Controversies & Subsequent Evidence

  • What question did PAC-Man truly answer? The accompanying Lancet commentary highlighted that PAC-Man compared PAC use against a control strategy that could include alternative monitoring technologies in many sites, and that the “no-alternative” stratum A represented a smaller (and potentially underpowered) subset of ICUs, shaping inference towards incremental effectiveness rather than PAC “value in isolation”.3
  • Monitoring is not therapy: A subsequent journal commentary emphasised that lack of benefit may reflect (i) variable interpretation of PAC data, and/or (ii) absence of a standardised treatment response to haemodynamic targets—therefore negative results should not be over-interpreted as proof that PAC-derived physiology is never useful.4
  • Consistency with other randomised evidence: Other ICU/acute respiratory failure trials similarly failed to demonstrate improved outcomes from early PAC-guided management compared with controls, aligning with PAC-Man’s conclusion in different health systems and case-mixes.56
  • Synthesis of evidence: A JAMA meta-analysis of randomised trials and a later Cochrane review concluded that pulmonary artery catheterisation did not reduce mortality in adult ICU populations and did not reliably improve key secondary outcomes, supporting de-implementation of routine use.78
  • Practice change and “technology death” narrative: Observational data demonstrate major declines in PAC use in the US across the 1990s–2000s, consistent with accumulating concerns about benefit, harms, and availability of alternatives; this decline accelerated in the wake of key publications and trials.9
  • Guidelines/consensus positioning: Major consensus guidance on shock and haemodynamic monitoring increasingly frames PACs as a selective tool (e.g., complex shock when echocardiography/less invasive monitoring is insufficient and results will change management), rather than as routine ICU monitoring.1011

Summary

  • PAC-Man was a pragmatic UK multicentre RCT testing a management strategy: PAC-guided care versus no PAC in ICU patients for whom clinicians judged PAC use relevant.
  • There was no improvement in ultimate hospital mortality (68% vs 66%; adjusted HR 1.09; 95% CI 0.94 to 1.27; P=0.25) and no signal of benefit in ICU mortality, 28-day mortality, length of stay, or organ-support days.
  • PAC placement changed management frequently (80% had ≥1 change within 2 h), yet this did not translate into outcome benefit, underscoring the distinction between physiological measurement and effective therapeutic strategy.
  • Insertion-related complications were reported in 10% of attempted placements (none fatal), reinforcing the need to justify invasive monitoring by clear, actionable clinical questions.
  • Subgroup analyses (including ICU policy strata) did not identify a convincing subgroup with mortality benefit, though the trial was not powered to exclude smaller effects or evaluate protocolised PAC-driven algorithms.

Further Reading

Other Trials

Systematic Review & Meta Analysis

Observational Studies

Guidelines

Notes

  • PAC-Man is a classic example of “effectiveness of a monitoring strategy” rather than “efficacy of a protocolised haemodynamic intervention”; interpretation should track the level at which randomisation occurred (device strategy) and the level at which treatment decisions were allowed to vary (clinician discretion).

Overall Takeaway

PAC-Man is a landmark effectiveness trial showing that, in routine UK ICU practice, adding a pulmonary artery catheter to clinician-directed management did not improve survival and carried measurable procedural risk.
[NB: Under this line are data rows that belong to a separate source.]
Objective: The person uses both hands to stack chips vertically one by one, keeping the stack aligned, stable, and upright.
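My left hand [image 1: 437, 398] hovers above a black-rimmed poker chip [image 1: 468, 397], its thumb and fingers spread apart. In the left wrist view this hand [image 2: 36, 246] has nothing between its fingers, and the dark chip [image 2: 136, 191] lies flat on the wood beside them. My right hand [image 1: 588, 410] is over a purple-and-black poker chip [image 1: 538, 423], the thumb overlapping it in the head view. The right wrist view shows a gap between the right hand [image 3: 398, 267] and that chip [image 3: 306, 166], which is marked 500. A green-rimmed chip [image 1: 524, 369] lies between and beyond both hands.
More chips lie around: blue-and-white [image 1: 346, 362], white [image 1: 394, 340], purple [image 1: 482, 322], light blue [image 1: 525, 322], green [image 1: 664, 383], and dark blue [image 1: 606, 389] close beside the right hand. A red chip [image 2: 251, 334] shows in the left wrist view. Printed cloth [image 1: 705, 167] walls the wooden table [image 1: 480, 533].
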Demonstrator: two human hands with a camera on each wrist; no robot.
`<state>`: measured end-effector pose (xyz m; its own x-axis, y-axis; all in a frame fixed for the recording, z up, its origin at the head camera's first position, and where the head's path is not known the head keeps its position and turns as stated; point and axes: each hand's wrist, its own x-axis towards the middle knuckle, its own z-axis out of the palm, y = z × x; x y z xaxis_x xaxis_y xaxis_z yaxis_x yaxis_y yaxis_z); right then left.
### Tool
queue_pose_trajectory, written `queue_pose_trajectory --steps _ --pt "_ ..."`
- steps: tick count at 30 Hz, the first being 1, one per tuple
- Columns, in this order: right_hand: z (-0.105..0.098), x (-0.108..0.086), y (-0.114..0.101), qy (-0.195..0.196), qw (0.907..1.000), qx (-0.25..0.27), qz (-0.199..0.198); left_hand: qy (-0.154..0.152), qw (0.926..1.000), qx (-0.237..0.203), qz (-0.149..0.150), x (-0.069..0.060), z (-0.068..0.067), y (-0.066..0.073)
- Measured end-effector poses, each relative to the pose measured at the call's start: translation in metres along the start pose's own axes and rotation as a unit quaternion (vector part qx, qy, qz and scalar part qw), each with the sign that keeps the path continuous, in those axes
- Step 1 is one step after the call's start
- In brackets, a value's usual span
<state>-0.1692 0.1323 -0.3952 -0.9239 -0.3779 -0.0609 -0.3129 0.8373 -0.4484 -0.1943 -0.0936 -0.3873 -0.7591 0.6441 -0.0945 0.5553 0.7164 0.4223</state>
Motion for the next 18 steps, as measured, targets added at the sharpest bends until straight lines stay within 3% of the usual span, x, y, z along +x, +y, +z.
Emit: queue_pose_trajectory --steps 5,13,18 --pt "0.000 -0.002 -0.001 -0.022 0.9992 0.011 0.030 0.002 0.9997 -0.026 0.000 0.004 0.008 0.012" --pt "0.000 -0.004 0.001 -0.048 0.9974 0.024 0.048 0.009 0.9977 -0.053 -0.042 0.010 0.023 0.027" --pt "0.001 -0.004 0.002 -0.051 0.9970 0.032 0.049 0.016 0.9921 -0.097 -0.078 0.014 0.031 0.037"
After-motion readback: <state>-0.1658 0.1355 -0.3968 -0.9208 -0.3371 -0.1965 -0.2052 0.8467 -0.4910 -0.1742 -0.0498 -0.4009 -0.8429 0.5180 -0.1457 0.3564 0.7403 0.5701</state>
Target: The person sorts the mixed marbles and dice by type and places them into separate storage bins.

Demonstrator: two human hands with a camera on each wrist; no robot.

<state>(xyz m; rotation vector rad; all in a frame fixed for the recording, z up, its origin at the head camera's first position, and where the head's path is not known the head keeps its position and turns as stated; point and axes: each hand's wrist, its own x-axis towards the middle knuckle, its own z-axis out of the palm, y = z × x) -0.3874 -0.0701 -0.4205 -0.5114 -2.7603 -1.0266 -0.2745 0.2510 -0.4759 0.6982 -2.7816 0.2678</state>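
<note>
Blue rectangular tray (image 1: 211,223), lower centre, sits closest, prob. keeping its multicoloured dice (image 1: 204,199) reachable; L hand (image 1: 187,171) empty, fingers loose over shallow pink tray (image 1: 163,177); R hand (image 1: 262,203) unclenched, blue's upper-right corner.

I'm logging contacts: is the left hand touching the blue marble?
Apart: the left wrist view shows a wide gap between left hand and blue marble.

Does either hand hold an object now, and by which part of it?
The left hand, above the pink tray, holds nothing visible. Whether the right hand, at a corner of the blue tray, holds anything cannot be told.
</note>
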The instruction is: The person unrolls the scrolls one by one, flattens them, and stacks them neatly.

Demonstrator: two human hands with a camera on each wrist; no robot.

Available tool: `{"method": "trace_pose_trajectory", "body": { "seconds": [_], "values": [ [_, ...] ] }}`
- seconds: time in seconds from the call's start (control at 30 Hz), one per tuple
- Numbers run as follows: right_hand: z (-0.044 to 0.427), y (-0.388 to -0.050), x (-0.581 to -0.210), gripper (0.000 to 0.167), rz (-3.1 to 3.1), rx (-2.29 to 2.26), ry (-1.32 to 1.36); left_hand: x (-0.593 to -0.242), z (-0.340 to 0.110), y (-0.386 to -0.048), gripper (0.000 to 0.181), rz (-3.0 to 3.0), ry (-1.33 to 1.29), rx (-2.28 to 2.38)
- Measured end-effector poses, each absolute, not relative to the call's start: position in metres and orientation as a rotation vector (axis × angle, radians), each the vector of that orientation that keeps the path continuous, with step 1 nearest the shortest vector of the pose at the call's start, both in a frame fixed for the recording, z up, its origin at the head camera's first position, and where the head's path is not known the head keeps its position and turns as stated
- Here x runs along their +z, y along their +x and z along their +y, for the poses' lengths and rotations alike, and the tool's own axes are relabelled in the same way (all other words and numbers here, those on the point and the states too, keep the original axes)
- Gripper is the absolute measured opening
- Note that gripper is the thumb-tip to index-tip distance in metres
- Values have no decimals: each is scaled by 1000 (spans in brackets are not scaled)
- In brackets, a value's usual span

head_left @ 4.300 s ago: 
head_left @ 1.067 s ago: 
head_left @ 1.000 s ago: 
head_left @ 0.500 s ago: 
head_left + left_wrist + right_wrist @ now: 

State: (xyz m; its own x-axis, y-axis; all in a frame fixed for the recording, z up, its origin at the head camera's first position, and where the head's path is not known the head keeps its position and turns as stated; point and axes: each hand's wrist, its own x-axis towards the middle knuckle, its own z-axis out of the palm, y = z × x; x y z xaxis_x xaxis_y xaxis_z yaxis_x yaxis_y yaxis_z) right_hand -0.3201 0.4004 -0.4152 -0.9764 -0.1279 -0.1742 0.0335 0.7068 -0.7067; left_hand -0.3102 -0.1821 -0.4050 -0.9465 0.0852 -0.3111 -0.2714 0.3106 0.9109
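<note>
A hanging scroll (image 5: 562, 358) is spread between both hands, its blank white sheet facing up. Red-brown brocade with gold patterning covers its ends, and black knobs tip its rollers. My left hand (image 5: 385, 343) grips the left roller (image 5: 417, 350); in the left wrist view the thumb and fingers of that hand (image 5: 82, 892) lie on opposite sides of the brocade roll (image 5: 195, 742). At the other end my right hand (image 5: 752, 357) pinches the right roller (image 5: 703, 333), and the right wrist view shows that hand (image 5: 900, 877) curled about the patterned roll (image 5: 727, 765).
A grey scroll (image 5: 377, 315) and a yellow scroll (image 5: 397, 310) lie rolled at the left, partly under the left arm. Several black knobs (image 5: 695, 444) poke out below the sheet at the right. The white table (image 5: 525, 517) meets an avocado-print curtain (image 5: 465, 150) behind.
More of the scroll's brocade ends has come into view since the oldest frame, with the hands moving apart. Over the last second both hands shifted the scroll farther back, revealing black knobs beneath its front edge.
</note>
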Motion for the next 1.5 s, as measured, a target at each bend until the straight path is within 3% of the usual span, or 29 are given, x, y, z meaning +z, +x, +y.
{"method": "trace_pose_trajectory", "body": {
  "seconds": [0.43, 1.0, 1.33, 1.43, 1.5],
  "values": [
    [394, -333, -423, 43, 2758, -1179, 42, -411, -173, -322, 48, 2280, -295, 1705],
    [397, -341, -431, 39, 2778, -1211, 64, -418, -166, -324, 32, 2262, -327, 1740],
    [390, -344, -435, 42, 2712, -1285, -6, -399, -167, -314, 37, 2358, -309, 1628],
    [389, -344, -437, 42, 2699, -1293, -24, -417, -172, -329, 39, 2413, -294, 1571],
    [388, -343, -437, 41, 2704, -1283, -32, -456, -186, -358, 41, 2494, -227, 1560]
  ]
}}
Its enduring influence is methodological as much as clinical: it clarified that invasive monitoring without a standardised, evidence-based treatment response is unlikely to change outcomes, and it helped catalyse a shift towards selective PAC use and alternative haemodynamic assessment strategies.

Overall Summary

  • In adults with severe ICU illness where clinicians considered a PAC relevant, a pragmatic PAC-guided strategy did not reduce mortality versus no PAC, and complications occurred in 10% of attempted insertions.